Par un avis d’appel public à la concurrence publié le 26 février 2019 au Journal officiel de l’Union européenne et au Bulletin officiel des annonces des marchés publics, la collectivité territoriale de Martinique a engagé une consultation en vue de la conclusion d’un accord cadre de prestations de nettoyage de locaux et de sites, divisé en neuf lots
La société Clean Building, qui s’est portée candidate, a été informée, par courrier du 22 août 2019, que le lot n° 8 lui a été attribué et que son offre a été rejetée pour les autres lots, les lots n°s 1 à 6 et le lot n° 9 étant attribués à la société Sadis’nov et le lot n° 7 à la société Madianet.
La société Clean Building a demandé au juge des référés du tribunal administratif de la Martinique, sur le fondement de l’article L. 551-1 du code de justice administrative, l’annulation de la procédure de passation du marché pour les lots qui ne lui ont pas été attribués.
Le juge des référés, par une ordonnance du 30 septembre 2019 a rejeté les demandes de la société Clean Building laquelle s’est alors pourvue en cassation.
Il ressortait des pièces du dossier soumis au juge des référés du tribunal administratif de la Martinique que le contrat en litige avait été conclu le 6 septembre 2019 dans la matinée, soit postérieurement à la réception par les services de la collectivité territoriale de Martinique de la télécopie et du courrier électronique de l’avocat de la société requérante lui notifiant son référé précontractuel.

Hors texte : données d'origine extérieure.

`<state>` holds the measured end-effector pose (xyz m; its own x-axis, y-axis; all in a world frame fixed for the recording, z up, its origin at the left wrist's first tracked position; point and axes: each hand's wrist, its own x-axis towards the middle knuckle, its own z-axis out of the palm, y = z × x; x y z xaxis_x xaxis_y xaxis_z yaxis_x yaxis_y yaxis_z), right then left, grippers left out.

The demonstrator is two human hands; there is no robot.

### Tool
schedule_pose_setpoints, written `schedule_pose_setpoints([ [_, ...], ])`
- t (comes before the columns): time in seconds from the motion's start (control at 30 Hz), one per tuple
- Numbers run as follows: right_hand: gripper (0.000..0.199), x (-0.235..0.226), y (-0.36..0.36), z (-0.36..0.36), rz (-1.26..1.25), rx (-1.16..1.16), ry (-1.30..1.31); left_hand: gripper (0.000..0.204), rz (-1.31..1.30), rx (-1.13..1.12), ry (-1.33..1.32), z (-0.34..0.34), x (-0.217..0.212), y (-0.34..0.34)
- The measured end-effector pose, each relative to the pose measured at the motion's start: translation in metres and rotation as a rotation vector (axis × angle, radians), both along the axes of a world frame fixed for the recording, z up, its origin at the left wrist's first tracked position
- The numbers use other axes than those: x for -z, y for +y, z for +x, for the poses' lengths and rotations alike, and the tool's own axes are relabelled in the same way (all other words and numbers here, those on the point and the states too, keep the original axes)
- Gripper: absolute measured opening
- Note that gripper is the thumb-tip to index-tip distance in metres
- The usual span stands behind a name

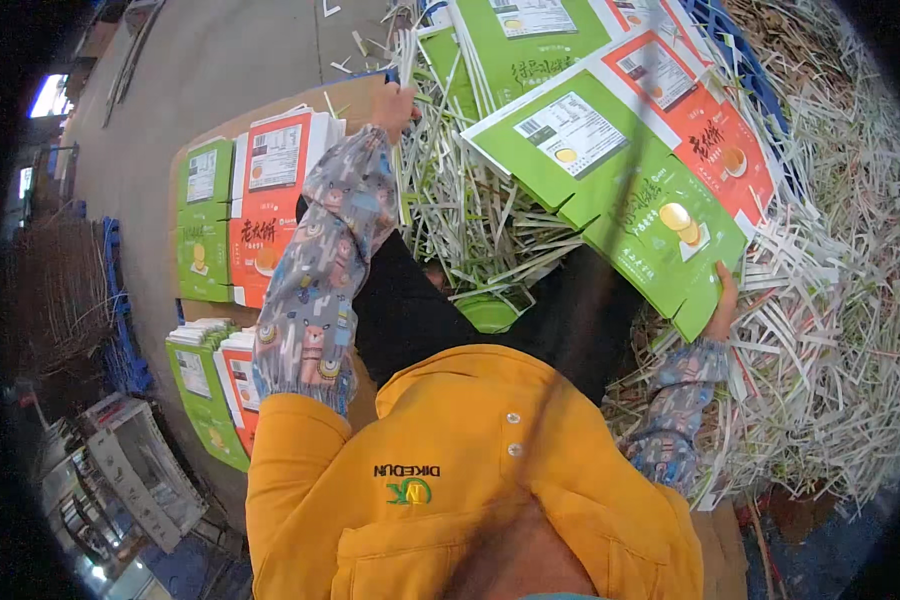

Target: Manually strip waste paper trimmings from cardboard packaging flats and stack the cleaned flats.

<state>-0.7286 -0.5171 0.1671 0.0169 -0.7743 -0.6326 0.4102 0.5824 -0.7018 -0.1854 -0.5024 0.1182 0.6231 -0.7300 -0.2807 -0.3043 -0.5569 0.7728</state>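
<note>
My right hand [722, 303] grips the lower right corner of a printed cardboard sheet [582, 205], a flat die-cut carton blank with green and orange panels. The sheet lies tilted over other printed sheets [530, 62] at the top. Up and to the left, my left hand [395, 108] is closed around thin paper strips, some hanging below it. Loose white and green paper strips [470, 215] fill the gap between the hands. Patterned sleeve covers wrap both forearms.
To the left, stacks of green and orange cartons [205, 215] rest on brown cardboard, with another stack [202, 385] nearer. A large heap of shredded strips [830, 330] lies to the right. A blue pallet [745, 65] edge shows behind the sheets. Grey floor [240, 50] lies beyond.
</note>
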Motion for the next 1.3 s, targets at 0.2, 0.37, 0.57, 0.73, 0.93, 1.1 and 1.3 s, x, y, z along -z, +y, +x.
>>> schedule_pose_setpoints([
  [0.2,0.034,0.008,-0.006,0.016,0.063,-0.061,-0.008,0.035,-0.396,0.146,-1.605,0.091,-0.022,-0.063],
  [0.37,0.036,0.009,0.001,0.012,0.032,-0.043,-0.052,0.045,-0.64,0.091,-0.386,0.053,-0.031,-0.079],
  [0.57,0.038,-0.01,0.001,0.006,0.062,-0.081,-0.071,0.044,0.088,-0.327,0.37,-0.086,0.03,0.012],
  [0.73,0.038,-0.019,0.005,0.022,0.067,-0.072,-0.045,0.028,-0.355,-0.521,1.2,-0.105,0.06,0.012],
  [0.93,0.037,-0.022,0.008,0.022,0.107,-0.119,-0.127,0.025,-0.359,-0.291,1.067,-0.126,0.071,0.036],
  [1.1,0.035,-0.019,0.01,0.018,0.0,-0.05,0.108,0.025,-0.262,-0.475,1.117,-0.132,0.054,0.019],
  [1.3,0.033,-0.01,0.009,0.026,-0.039,-0.102,0.116,0.023,-0.332,-0.434,0.568,-0.098,0.11,0.02],
])
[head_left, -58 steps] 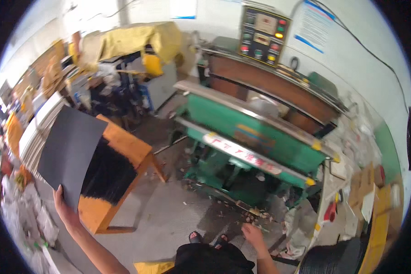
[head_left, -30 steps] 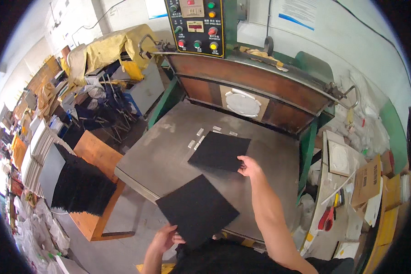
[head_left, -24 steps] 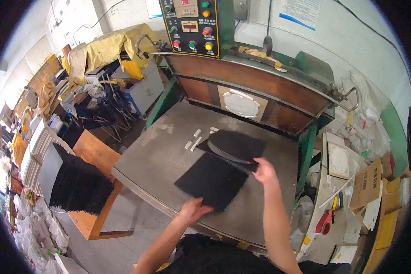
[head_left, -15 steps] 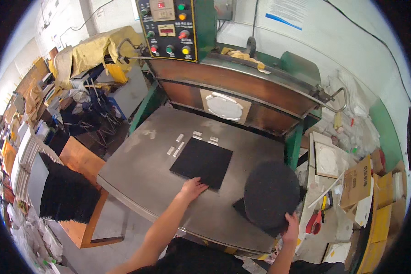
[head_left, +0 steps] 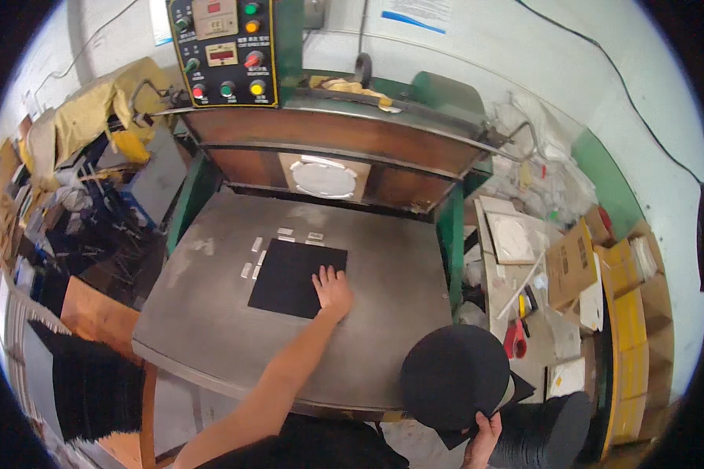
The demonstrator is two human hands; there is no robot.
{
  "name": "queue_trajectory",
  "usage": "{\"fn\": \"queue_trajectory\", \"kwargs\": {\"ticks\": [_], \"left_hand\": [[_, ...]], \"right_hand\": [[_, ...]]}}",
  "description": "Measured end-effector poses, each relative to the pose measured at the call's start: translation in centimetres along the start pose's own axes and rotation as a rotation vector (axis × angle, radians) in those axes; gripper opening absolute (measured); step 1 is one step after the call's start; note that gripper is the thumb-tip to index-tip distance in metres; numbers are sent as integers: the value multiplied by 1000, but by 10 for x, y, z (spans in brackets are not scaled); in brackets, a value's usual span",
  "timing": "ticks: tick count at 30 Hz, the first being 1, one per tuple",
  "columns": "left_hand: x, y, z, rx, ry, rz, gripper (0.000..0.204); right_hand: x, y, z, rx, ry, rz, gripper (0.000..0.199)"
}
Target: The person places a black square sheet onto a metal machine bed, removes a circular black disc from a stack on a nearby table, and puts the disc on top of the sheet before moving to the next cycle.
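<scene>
Square black sheet [head_left: 289,275], matte, flat beneath left hand [head_left: 333,291]

Square sheet [head_left: 289,280]: plain matte black. Round disc [head_left: 454,371]: same even black. Press bed [head_left: 211,324]: dull grey, paler blotches visible to me at left. Small blocks [head_left: 257,244]: white. Upper plate [head_left: 328,130]: rusty brown. Oval pad [head_left: 323,180]: white, on tan board [head_left: 360,173]. Side frame [head_left: 449,246]: green. Control panel [head_left: 225,72]: black, yellow-edged; buttons [head_left: 257,89] red, green, yellow. Wooden bench [head_left: 98,309]: orange-brown.

From here the square sheet [head_left: 288,275] looks matt, the machine bed [head_left: 211,313] under it scuffed metal; the brown box [head_left: 567,270] is cardboard, the bags [head_left: 520,187] crinkled plastic.
</scene>
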State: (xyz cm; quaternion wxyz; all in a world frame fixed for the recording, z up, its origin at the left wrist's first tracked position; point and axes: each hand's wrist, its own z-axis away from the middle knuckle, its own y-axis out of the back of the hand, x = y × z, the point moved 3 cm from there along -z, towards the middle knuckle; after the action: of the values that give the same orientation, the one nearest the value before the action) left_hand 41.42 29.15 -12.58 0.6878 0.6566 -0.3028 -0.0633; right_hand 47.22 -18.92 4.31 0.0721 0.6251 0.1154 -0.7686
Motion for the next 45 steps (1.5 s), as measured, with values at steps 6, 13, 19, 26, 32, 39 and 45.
{"fn": "queue_trajectory", "kwargs": {"ticks": [6, 13, 19, 26, 32, 39, 45], "left_hand": [[8, 19, 28, -291, -70, 462, 49], [53, 114, 217, -1482, -96, 1235, 43], [80, 72, 253, -1381, -127, 1248, 32], [241, 125, 273, -1406, -87, 1675, 35], [429, 114, 364, -1598, -201, 1694, 37], [523, 71, 444, -1585, -93, 1458, 27], [517, 68, 444, -1507, -268, 1353, 31]], "right_hand": [[3, -16, 78, 121, -90, -92, 36], [51, 14, 128, 193, -328, -69, 33], [64, 109, 169, 173, -341, -2, 29], [27, 284, 302, 933, -338, 798, 22], [108, 372, 371, 1182, -570, 1348, 18], [390, 401, 503, 1184, -1211, 1272, 51], [401, 342, 421, 413, -1282, 425, 47]]}}
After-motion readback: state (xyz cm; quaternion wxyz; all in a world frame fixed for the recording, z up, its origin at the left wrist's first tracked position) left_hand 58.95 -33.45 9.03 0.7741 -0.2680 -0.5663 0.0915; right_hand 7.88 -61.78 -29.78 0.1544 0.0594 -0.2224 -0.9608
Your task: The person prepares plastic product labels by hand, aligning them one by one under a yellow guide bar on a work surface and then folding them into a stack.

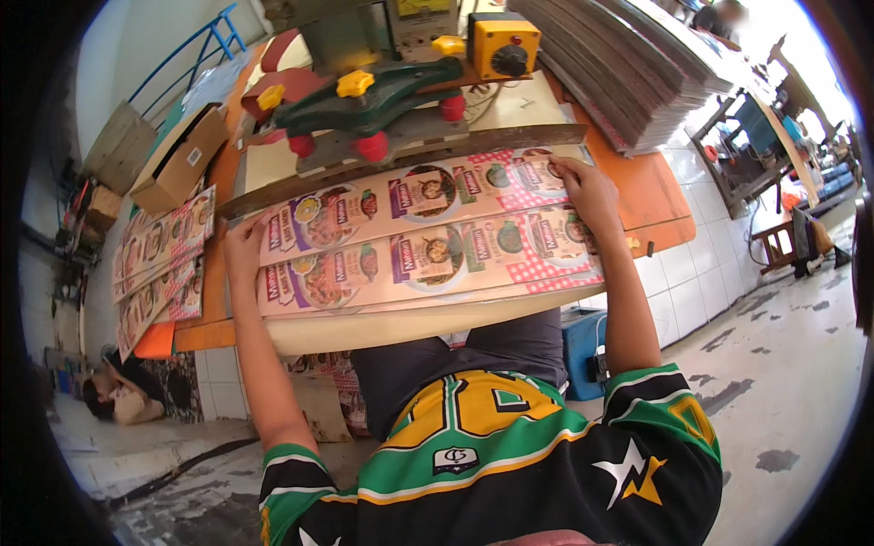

Le marché avait ainsi été signé par la collectivité en méconnaissance de l’obligation prévue à l’article L. 551-4 du code de justice administrative qui dispose que le contrat ne peut être signé à compter de la saisine du tribunal administratif et jusqu’à la notification au pouvoir adjudicateur de la décision juridictionnelle.
Sur ce point, le Conseil d’Etat rappelle que le pouvoir adjudicateur, lorsqu’est introduit un recours en référé précontractuel dirigé contre la procédure de passation d’un contrat, doit suspendre la signature de ce contrat à compter, soit de la communication du recours par le greffe du tribunal administratif, soit de sa notification par le représentant de l’Etat ou l’auteur du recours agissant conformément aux dispositions de l’article R. 551-1 du code de justice administrative.
Il estime que, s’agissant d’un recours envoyé au service compétent du pouvoir adjudicateur par des moyens de communication permettant d’assurer la transmission d’un document en temps réel, la circonstance que la notification ait été faite en dehors des horaires d’ouverture de ce service est dépourvue d’incidence, le délai de suspension courant à compter non de la prise de connaissance effective du recours par le pouvoir adjudicateur, mais de la réception de la notification qui lui a été faite.
A ce titre, le Conseil d’Etat rappelle que la méconnaissance par le pouvoir adjudicateur de l’obligation de suspendre la signature du contrat ouvre la voie du recours en référé contractuel au demandeur qui avait fait usage du référé précontractuel
Or, dans cette hypothèse, le Conseil d’Etat considère que, sur le fondement des dispositions l’article L. 551-20 du code de justice administrative, qui, selon lui, doivent être lues à la lumière de celles de l’article 2 sexies de la directive du Conseil du 21 décembre 1989 dont elles assurent la transposition, le juge du référé contractuel est tenu soit de priver d’effets le contrat en l’annulant ou en le résiliant, soit de prononcer une sanction de substitution consistant en une pénalité financière ou une réduction de la durée du contrat
Selon le Conseil d’Etat, alors même qu’il avait rejeté les conclusions de la société Clean Building présentées sur le fondement de l’article L. 551-18 du code de justice administrative, le juge du référé contractuel du tribunal administratif était tenu de prononcer l’une des sanctions prévues à l’article L. 551-20 du Code de Justice Administrative.
Le Conseil d’Etat estime que, en ne le faisant pas, le juge du référé contractuel a commis une erreur de droit.
Statuant alors sur le fond du droit, le Conseil d’Etat, prenant en compte la gravité du manquement commis, son caractère plus ou moins délibéré, la plus ou moins grande capacité du pouvoir adjudicateur à connaître et à mettre en oeuvre ses obligations ainsi que la nature et les caractéristiques du contrat, prononce une pénalité financière de 10 000 €.
Il y a donc lieu pour les pouvoirs adjudicateurs d’être particulièrement prudents dans la signature de leur marché pendant la période critique pendant laquelle un référé précontractuel peut être notifié.